BRIEF:
Beginning with the first entry, restate the data word for word and leave out the images.

== Segment start ==

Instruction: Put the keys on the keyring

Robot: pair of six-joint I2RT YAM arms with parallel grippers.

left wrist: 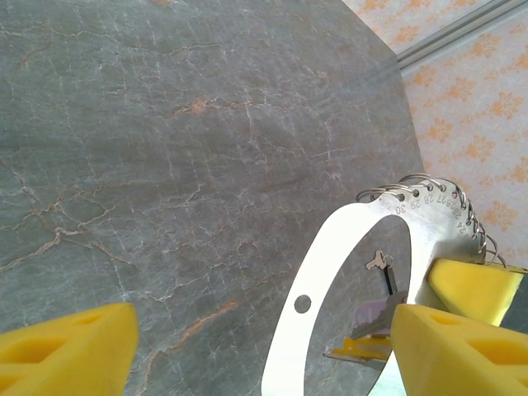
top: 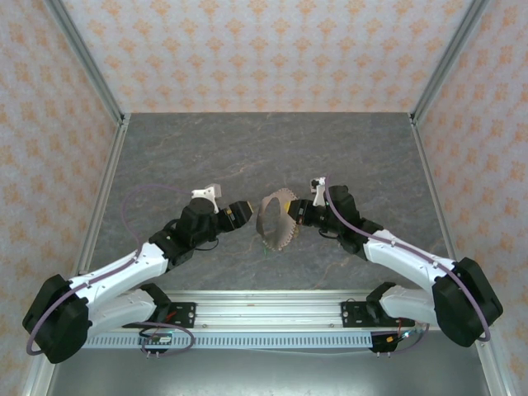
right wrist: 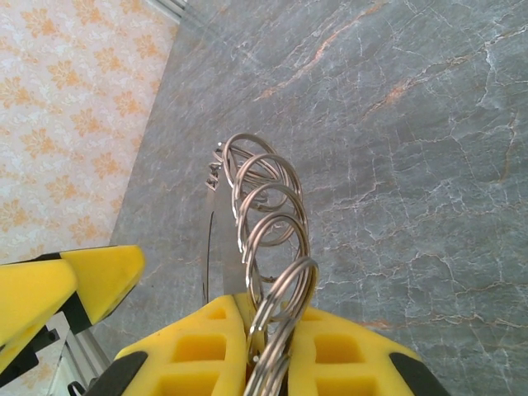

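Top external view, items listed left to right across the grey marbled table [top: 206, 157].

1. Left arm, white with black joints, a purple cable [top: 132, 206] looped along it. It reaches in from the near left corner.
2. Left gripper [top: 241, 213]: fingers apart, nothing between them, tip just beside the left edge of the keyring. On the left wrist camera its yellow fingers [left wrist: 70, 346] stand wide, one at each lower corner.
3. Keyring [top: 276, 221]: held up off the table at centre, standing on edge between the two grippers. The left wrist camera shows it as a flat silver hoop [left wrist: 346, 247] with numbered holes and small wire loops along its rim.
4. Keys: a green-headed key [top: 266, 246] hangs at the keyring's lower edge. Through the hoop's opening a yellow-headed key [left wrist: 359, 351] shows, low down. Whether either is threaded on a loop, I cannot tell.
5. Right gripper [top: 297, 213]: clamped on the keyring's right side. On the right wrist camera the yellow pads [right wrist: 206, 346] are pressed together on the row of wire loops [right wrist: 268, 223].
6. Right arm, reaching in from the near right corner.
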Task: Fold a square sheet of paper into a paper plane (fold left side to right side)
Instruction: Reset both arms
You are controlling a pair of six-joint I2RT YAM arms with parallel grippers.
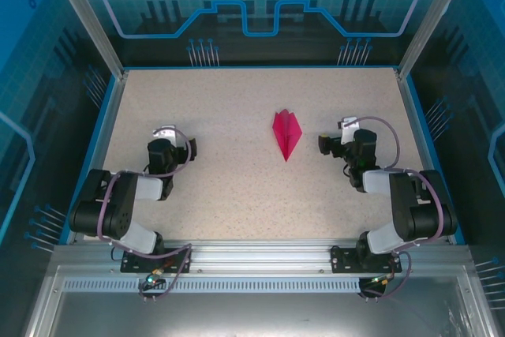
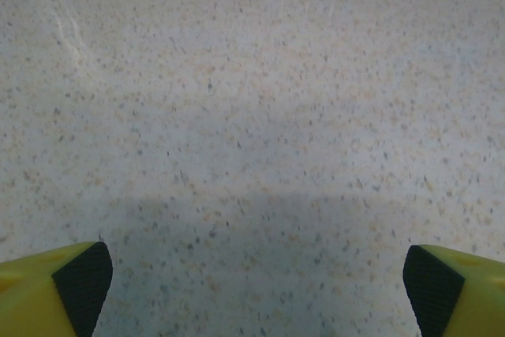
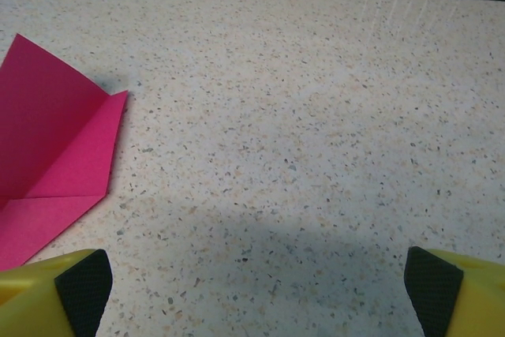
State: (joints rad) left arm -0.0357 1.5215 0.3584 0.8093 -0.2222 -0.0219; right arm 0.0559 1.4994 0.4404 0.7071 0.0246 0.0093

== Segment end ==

ANSWER TO THIS TASK:
Instruction: Put the keys on the keyring

Robot: pair of six-joint I2RT YAM arms with parallel grippers.

left wrist: 
top: 
right wrist: 

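Top external view, items listed left to right across the grey marbled table [top: 206, 157].

1. Left arm, white with black joints, a purple cable [top: 132, 206] looped along it. It reaches in from the near left corner.
2. Left gripper [top: 241, 213]: fingers apart, nothing between them, tip just beside the left edge of the keyring. On the left wrist camera its yellow fingers [left wrist: 70, 346] stand wide, one at each lower corner.
3. Keyring [top: 276, 221]: held up off the table at centre, standing on edge between the two grippers. The left wrist camera shows it as a flat silver hoop [left wrist: 346, 247] with numbered holes and small wire loops along its rim.
4. Keys: a green-headed key [top: 266, 246] hangs at the keyring's lower edge. Through the hoop's opening a yellow-headed key [left wrist: 359, 351] shows, low down. Whether either is threaded on a loop, I cannot tell.
5. Right gripper [top: 297, 213]: clamped on the keyring's right side. On the right wrist camera the yellow pads [right wrist: 206, 346] are pressed together on the row of wire loops [right wrist: 268, 223].
6. Right arm, reaching in from the near right corner.
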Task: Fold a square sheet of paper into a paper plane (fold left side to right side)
Instruction: Reset both arms
You are controlling a pair of six-joint I2RT YAM arms with parallel grippers.
State: (joints rad) left arm -0.0357 1.5215 0.3584 0.8093 -0.2222 -0.0219; right arm 0.0559 1.4994 0.4404 0.7071 0.0246 0.0093

That brings the answer to completion.